• What needs to be done:
Starting with the line containing "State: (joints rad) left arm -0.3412" and going on through the line containing "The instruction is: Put", return the lines of the data below exactly, and only those.

• Listed records:

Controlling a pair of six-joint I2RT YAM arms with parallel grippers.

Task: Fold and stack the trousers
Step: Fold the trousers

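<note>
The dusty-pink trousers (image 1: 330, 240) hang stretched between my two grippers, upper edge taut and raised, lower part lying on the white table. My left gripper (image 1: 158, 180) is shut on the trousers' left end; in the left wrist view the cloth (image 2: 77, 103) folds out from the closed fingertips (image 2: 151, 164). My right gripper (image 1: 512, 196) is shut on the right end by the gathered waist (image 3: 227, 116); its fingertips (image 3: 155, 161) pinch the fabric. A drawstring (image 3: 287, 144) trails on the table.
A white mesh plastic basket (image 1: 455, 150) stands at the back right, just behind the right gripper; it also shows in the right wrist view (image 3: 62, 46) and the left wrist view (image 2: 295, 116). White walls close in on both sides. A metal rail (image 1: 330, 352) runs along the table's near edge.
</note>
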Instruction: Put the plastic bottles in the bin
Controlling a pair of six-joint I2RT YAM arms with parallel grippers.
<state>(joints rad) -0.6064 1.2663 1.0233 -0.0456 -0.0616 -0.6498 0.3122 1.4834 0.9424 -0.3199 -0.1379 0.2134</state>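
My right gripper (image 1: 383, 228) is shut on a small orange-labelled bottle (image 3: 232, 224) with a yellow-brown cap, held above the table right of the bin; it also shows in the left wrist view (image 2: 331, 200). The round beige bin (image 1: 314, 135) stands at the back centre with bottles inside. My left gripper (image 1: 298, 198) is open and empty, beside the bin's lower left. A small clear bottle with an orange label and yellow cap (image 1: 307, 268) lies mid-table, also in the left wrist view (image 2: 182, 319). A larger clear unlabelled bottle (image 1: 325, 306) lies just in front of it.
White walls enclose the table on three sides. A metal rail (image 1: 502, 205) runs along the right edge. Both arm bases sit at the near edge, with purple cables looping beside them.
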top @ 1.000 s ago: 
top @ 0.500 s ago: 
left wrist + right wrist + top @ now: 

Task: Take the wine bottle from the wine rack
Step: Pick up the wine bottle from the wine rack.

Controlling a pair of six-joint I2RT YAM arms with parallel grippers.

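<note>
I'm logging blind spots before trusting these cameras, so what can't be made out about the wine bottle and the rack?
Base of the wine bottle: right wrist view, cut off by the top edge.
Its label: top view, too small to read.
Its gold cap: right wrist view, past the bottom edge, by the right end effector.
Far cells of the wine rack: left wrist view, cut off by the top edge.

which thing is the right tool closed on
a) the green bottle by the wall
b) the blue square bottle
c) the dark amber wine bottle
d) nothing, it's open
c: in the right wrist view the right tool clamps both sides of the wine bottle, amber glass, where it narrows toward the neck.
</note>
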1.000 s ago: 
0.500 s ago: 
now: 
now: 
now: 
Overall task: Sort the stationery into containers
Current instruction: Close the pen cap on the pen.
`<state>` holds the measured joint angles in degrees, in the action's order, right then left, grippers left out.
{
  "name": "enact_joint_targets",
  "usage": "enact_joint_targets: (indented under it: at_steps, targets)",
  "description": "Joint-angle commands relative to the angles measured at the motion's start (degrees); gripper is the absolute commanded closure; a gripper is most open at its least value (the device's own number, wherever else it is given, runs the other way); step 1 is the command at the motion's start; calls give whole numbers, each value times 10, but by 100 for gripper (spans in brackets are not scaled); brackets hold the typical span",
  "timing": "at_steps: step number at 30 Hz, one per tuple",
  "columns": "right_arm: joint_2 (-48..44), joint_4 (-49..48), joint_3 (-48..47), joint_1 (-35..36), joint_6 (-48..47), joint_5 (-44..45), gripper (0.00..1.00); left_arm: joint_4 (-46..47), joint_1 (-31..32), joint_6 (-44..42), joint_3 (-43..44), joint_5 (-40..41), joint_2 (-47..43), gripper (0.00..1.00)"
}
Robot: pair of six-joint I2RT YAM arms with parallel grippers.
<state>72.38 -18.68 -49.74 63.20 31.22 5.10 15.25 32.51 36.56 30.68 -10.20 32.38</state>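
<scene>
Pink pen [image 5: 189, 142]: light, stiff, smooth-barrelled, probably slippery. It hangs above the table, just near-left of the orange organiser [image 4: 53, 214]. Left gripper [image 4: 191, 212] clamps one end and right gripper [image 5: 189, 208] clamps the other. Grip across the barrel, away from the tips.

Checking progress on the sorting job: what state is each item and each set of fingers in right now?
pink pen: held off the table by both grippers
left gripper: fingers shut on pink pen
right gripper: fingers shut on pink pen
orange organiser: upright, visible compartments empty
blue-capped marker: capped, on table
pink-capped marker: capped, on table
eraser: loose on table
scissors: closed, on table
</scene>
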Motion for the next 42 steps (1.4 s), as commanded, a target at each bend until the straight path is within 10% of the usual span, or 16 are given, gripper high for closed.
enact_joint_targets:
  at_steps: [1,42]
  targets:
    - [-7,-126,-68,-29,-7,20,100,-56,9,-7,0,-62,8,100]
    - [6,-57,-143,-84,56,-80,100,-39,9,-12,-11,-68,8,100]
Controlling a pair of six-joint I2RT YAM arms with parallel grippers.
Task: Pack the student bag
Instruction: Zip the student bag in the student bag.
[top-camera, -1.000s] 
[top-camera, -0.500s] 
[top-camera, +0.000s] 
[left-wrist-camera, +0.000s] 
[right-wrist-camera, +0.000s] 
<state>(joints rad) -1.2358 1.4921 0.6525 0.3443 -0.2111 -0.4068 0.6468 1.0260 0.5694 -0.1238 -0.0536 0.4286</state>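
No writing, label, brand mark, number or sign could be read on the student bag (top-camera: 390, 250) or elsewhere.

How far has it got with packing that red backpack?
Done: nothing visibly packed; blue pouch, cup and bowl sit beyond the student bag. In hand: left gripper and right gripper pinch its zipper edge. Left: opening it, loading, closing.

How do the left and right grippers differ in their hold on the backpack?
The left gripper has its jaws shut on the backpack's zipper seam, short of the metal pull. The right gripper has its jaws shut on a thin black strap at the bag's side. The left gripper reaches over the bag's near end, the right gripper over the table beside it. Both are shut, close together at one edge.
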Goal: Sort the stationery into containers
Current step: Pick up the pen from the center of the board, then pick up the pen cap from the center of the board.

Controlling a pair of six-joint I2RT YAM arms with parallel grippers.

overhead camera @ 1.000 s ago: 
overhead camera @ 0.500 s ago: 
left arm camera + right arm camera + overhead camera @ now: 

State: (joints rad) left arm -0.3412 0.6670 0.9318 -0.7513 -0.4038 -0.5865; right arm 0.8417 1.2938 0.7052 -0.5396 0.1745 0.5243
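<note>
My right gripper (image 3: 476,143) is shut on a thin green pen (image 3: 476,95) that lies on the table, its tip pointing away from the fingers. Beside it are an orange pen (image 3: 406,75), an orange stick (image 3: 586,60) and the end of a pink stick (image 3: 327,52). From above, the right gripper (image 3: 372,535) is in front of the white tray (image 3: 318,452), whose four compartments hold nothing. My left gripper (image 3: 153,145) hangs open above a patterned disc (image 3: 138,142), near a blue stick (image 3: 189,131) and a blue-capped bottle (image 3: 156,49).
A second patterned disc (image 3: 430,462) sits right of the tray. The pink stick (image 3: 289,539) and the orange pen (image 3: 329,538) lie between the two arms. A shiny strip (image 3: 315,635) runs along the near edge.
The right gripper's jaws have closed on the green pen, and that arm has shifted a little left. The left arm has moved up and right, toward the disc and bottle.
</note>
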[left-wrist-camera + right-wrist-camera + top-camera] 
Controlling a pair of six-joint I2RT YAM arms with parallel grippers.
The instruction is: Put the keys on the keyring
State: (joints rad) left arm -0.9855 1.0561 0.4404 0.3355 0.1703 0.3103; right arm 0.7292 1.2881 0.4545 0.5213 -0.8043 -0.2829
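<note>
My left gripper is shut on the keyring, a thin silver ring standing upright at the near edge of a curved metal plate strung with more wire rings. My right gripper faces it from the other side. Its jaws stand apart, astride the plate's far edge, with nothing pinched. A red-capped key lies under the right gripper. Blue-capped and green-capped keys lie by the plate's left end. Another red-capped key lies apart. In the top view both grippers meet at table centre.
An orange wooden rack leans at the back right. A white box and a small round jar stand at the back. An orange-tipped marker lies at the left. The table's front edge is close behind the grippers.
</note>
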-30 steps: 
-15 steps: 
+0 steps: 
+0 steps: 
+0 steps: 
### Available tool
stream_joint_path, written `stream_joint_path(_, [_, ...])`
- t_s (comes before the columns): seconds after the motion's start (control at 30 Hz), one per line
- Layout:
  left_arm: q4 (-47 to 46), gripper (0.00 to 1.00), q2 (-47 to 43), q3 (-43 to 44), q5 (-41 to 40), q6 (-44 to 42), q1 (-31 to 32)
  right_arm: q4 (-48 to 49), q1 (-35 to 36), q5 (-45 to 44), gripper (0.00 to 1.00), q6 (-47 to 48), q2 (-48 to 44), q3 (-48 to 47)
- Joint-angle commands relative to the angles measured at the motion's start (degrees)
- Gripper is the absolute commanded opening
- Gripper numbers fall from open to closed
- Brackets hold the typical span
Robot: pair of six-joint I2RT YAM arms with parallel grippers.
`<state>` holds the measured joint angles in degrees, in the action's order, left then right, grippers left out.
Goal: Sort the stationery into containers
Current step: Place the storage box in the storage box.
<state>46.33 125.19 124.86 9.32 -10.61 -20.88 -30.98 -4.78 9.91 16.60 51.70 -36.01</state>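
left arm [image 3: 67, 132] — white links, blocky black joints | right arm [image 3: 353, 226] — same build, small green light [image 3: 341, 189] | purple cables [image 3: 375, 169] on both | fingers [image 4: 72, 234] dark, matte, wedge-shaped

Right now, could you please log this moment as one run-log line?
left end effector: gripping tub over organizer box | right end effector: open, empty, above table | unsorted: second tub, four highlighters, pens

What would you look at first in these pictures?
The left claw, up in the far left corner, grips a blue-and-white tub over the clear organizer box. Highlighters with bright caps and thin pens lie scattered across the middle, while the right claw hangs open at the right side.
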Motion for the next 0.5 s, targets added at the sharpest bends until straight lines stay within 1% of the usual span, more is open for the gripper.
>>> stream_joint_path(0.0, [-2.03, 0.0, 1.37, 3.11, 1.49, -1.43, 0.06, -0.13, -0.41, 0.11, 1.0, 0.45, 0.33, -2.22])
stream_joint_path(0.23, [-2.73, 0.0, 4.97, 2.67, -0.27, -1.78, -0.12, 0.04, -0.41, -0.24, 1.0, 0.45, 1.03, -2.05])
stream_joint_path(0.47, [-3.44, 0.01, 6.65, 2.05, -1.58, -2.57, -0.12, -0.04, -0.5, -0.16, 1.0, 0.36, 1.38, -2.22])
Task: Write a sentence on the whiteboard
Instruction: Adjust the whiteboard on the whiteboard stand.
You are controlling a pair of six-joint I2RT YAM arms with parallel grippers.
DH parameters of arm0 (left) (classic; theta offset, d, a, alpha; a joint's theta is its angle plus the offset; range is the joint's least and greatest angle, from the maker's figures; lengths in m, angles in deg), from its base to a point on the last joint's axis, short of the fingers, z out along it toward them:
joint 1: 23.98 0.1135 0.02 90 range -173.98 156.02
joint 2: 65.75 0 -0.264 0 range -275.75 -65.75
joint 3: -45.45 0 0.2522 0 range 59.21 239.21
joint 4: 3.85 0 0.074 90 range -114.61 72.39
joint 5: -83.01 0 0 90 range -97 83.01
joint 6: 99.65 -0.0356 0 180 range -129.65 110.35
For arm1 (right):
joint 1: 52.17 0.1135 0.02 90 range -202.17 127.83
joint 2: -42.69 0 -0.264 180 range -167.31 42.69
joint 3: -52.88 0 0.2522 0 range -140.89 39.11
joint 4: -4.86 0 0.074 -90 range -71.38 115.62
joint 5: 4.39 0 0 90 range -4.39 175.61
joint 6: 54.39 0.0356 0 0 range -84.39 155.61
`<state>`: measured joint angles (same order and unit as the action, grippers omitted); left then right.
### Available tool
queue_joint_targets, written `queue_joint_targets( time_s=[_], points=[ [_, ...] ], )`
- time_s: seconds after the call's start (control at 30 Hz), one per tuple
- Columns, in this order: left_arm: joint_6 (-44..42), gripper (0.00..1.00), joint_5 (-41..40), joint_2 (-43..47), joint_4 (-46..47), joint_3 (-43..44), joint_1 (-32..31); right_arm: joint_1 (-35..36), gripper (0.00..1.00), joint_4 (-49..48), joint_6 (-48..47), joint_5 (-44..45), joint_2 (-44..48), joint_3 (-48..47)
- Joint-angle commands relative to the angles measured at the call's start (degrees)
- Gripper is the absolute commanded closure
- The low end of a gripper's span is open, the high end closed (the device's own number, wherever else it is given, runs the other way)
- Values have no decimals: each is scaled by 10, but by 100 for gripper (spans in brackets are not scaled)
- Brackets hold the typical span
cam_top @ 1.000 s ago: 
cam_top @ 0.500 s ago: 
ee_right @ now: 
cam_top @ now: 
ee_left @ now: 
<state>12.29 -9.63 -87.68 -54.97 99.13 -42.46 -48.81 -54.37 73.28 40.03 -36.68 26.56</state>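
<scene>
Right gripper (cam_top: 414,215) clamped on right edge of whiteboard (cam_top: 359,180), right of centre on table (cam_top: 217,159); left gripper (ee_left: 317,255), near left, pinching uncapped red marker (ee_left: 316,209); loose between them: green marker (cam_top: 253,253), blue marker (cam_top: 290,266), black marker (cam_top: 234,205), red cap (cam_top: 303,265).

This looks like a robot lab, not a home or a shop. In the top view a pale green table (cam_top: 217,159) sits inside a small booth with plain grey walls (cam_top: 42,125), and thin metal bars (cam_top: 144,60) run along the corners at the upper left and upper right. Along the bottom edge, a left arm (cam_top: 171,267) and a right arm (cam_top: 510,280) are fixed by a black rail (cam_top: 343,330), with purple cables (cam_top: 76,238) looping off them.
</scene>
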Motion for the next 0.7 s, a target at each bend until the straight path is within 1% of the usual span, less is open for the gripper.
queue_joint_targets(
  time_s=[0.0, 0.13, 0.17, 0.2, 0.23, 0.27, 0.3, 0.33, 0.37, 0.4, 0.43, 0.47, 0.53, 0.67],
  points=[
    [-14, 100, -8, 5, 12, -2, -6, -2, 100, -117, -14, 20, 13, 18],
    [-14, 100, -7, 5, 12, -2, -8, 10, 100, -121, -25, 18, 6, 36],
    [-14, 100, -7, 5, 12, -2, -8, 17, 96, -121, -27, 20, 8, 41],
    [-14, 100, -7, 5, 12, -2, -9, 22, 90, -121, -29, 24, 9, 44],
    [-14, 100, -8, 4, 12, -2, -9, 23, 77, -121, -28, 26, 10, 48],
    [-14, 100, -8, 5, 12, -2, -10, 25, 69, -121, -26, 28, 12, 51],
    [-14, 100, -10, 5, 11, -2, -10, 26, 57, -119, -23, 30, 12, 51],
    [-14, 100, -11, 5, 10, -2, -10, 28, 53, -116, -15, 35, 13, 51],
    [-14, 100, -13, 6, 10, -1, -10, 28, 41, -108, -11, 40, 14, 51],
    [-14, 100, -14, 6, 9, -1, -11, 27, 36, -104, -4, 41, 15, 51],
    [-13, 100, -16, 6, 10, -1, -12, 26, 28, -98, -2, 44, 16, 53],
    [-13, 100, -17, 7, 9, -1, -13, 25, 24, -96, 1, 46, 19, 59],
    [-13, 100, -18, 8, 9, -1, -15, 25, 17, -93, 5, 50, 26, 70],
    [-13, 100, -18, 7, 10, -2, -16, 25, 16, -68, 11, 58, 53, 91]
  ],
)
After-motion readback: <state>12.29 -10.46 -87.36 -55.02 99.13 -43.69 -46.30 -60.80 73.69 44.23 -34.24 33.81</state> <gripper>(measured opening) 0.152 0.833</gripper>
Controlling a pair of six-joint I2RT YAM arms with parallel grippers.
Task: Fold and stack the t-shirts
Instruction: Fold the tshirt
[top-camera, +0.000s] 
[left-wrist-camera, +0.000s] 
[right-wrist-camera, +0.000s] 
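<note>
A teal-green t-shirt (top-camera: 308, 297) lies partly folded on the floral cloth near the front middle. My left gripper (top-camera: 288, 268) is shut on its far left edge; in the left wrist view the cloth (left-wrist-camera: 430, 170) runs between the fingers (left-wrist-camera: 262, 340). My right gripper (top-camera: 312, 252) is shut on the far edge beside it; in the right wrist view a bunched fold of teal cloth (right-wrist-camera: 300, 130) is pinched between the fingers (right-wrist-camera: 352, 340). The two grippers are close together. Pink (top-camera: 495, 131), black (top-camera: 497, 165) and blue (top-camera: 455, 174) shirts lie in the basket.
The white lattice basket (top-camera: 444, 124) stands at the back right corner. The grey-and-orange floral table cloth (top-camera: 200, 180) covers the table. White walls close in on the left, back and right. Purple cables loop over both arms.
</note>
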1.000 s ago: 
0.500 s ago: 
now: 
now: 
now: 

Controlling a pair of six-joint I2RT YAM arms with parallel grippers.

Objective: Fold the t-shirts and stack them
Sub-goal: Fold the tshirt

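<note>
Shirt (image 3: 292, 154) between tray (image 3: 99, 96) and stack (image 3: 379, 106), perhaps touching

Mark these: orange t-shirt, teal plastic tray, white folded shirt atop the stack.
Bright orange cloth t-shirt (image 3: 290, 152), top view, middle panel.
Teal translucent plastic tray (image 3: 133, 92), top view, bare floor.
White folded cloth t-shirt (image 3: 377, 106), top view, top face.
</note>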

• Answer section:
State: (joints rad) left arm -0.3412 0.6670 0.9318 -0.7513 -0.4038 -0.5865; right arm 0.8417 1.2938 0.7052 -0.5396 0.1745 0.5243
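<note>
My right gripper (image 3: 476,143) is shut on a thin green pen (image 3: 476,95) that lies on the table, its tip pointing away from the fingers. Beside it are an orange pen (image 3: 406,75), an orange stick (image 3: 586,60) and the end of a pink stick (image 3: 327,52). From above, the right gripper (image 3: 372,535) is in front of the white tray (image 3: 318,452), whose four compartments hold nothing. My left gripper (image 3: 153,145) hangs open above a patterned disc (image 3: 138,142), near a blue stick (image 3: 189,131) and a blue-capped bottle (image 3: 156,49).
A second patterned disc (image 3: 430,462) sits right of the tray. The pink stick (image 3: 289,539) and the orange pen (image 3: 329,538) lie between the two arms. A shiny strip (image 3: 315,635) runs along the near edge.
The right gripper's jaws have closed on the green pen, and that arm has shifted a little left. The left arm has moved up and right, toward the disc and bottle.
</note>
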[left-wrist-camera + right-wrist-camera + top-camera] 
Controlling a pair of six-joint I2RT YAM arms with parallel grippers.
The instruction is: Put the keys on the keyring

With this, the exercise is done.